Exercise objective |
Transcribe the full listing with no word altered.

Data block |
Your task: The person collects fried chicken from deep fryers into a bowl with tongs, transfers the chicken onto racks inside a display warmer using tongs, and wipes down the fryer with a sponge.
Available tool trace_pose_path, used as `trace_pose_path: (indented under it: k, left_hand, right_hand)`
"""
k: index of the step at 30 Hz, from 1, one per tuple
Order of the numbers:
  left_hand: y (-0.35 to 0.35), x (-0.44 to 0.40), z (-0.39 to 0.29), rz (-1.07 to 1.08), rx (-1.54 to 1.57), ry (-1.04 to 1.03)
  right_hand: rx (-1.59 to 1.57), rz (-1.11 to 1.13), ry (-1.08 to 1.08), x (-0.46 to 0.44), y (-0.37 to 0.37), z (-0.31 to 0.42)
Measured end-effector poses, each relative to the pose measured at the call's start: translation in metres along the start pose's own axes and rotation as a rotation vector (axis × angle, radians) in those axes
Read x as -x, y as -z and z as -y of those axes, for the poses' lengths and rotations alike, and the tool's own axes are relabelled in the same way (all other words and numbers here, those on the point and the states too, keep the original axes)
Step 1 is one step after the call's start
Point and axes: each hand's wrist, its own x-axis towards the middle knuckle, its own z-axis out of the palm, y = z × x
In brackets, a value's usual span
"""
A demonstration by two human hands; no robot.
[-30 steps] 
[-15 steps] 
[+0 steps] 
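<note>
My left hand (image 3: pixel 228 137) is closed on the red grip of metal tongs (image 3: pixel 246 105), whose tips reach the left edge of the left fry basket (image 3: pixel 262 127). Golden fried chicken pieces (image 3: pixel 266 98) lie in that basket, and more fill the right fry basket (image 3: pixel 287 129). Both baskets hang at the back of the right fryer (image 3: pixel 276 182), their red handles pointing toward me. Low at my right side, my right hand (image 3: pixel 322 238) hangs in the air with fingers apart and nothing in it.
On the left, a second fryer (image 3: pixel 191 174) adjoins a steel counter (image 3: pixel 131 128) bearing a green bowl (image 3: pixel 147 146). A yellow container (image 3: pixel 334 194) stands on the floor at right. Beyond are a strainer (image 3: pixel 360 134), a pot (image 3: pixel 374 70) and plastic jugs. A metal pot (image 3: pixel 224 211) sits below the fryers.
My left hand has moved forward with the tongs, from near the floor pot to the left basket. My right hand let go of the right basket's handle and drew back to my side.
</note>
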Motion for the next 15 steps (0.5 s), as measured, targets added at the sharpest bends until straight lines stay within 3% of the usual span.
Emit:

The completed task |
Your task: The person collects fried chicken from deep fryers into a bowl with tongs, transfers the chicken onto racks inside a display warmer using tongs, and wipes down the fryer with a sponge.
Available tool trace_pose_path, used as `trace_pose_path: (indented under it: k, left_hand, right_hand)`
"""
k: index of the step at 30 Hz, from 1, one per tuple
Order of the numbers:
  left_hand: y (-0.35 to 0.35), x (-0.44 to 0.40), z (-0.39 to 0.29), rz (-1.07 to 1.08), rx (-1.54 to 1.57), ry (-1.04 to 1.03)
  right_hand: rx (-1.59 to 1.57), rz (-1.11 to 1.13), ry (-1.08 to 1.08), x (-0.46 to 0.44), y (-0.37 to 0.37), z (-0.31 to 0.42)
Measured end-effector poses, each relative to the pose measured at the call's start: translation in metres along the start pose's own axes and rotation as a rotation vector (axis × angle, radians) in those axes
Read x as -x, y as -z and z as -y of those axes, for the poses' lengths and rotations alike, and the tool's own axes are relabelled in the same way (all other words and numbers here, those on the point and the states too, keep the original axes)
Step 1 is one step after the call's start
Point and axes: each hand's wrist, its own x-axis towards the middle knuckle, its own z-axis out of the palm, y = z × x
In brackets, a value's usual span
"""
A demonstration by two human hands; no robot.
[-30 steps] 
[-15 steps] 
[+0 steps] 
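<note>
My left hand (image 3: pixel 228 137) is closed on the red grip of metal tongs (image 3: pixel 246 105), whose tips reach the left edge of the left fry basket (image 3: pixel 262 127). Golden fried chicken pieces (image 3: pixel 266 98) lie in that basket, and more fill the right fry basket (image 3: pixel 287 129). Both baskets hang at the back of the right fryer (image 3: pixel 276 182), their red handles pointing toward me. Low at my right side, my right hand (image 3: pixel 322 238) hangs in the air with fingers apart and nothing in it.
On the left, a second fryer (image 3: pixel 191 174) adjoins a steel counter (image 3: pixel 131 128) bearing a green bowl (image 3: pixel 147 146). A yellow container (image 3: pixel 334 194) stands on the floor at right. Beyond are a strainer (image 3: pixel 360 134), a pot (image 3: pixel 374 70) and plastic jugs. A metal pot (image 3: pixel 224 211) sits below the fryers.
My left hand has moved forward with the tongs, from near the floor pot to the left basket. My right hand let go of the right basket's handle and drew back to my side.
</note>
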Motion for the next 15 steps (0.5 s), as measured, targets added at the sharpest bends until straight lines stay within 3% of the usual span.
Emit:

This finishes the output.